Like the Dance of the Seven Veils, the true enthrallment of Château Cos d'Estournel only begins to unfurl when you
cross the threshold of that otherworldly door from the faraway sultanate into Neverland. Starchitect Jean-Michel
Wilmotte (he of the restrained, minimalist line) and celebrated designer Jacques Garcia (he of the exuberant,
maximalist gesture) have somehow, magically, in Château Cos d'Estournel, made their apparently at-odds ideologies
dovetail in a project of singularly captivating magnitude.
The vat room, that most workaday of winery workspaces, has been transformed into a Bond-worthy gallery by Wilmotte.
Only his unique perspective could have elevated the seemingly ordinary into such a spectacle of high art. Spread
across two floors - the upper skimming across the tops of vats, the lower allowing side access - the room glows with
the incandescence of seemingly innumerable stainless- steel, conical vessels under a vast, arched ceiling of
immaculate blond wood. Four monolithic ascenseurs à cuves - immense vats encased within glass lift shafts - make it
possible to complete the entire vinification process using exclusively the gentle force of gravity. Achieving wine
transfer via the laws of gravity in lieu of pumping is akin to finding the Rosetta Stone. It is critical both to
improving tannic profile and texture as well as the preservation of the fruit. So, if form is informed by function,
then the Cos d'Estournel vat room is as beautiful a spectacle as it is a rationalisation of workspace. The barrel
cellar, lit by luminescent glass columns, dazzles similarly with its space-age aspect.
The original part of the chai (an above-ground structure used for wine storage and ageing), which lies just steps
from the Zanzibar entrance, meanwhile, has been luxuriously appointed by Garcia. The high- ceilinged space is all
Bordeaux-hued walls, flickering candlelight, mirrors, deep pile carpets, silk wall hangings, dark wood beams and
stone elephants standing guard at doors - a perfect space for hosting intimate tastings and receptions, as well as
inducting Cos d'Estournel acolytes. Just as enchanting is the atmospheric bottle cellar, a library of vintages that
makes you as giddy as if you'd stumbled into Aladdin's cave itself.
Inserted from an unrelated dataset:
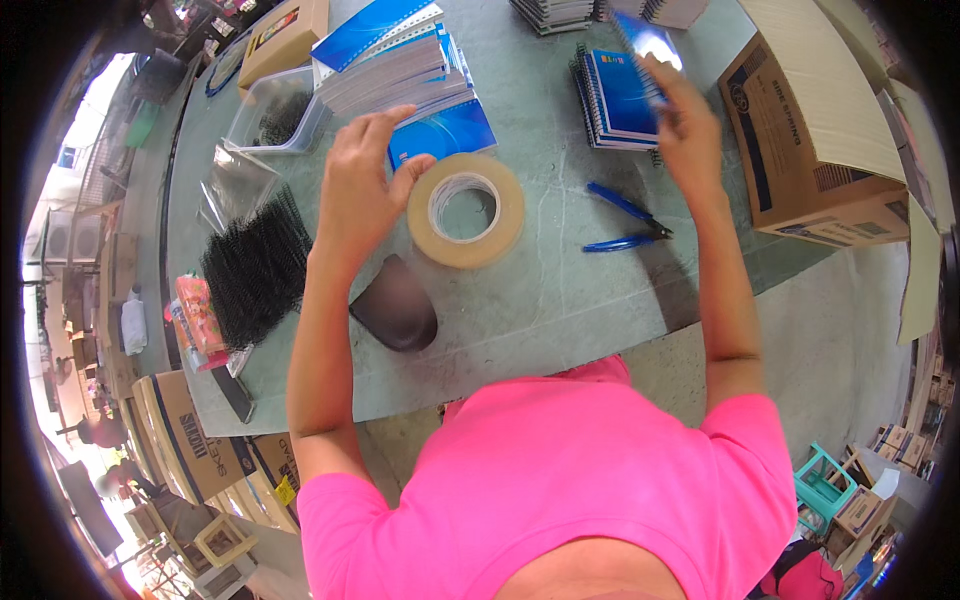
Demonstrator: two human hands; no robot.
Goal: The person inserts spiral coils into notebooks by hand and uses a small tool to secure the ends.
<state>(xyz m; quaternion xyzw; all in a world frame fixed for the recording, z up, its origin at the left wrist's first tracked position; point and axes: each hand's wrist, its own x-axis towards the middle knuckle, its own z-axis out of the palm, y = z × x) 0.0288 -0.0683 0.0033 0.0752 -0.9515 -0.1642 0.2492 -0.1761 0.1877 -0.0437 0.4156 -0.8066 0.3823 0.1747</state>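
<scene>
My right hand (688, 130) grips a blue spiral notebook (645, 45), smeared by motion and bright with glare, at the far right of the table. Just beside it lies a stack of blue spiral notebooks (622, 95). My left hand (365, 165) is open, thumb and fingers apart, by the near edge of a pile of unbound blue-covered booklets (400, 85); whether it touches them I cannot tell. A loose blue cover (445, 133) shows in front of that pile. The big roll of clear tape (425, 225) lies close to my left thumb. Blue-handled pliers (630, 220) rest between the tape and a carton.
Many black spiral coils (255, 270) lie left of my forearm, with a clear plastic tub (275, 110) beyond. A dark rounded object (395, 305) sits near the front. An open cardboard box (800, 150) stands right; more spiral notebooks (555, 14) are stacked at the back.
</scene>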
The secondary phase of the ambitious renovation - converting nearby structures into guest rooms, a boutique, a
tasting room and other public spaces - is currently underway. Given that Michel Reybier of La Réserve fame, and
Dimitri Augenblick (see page 252), Château Cos d'Estournel's dapper Development Director, are the gentlemen behind
this impetus, we can only anticipate the extraordinary.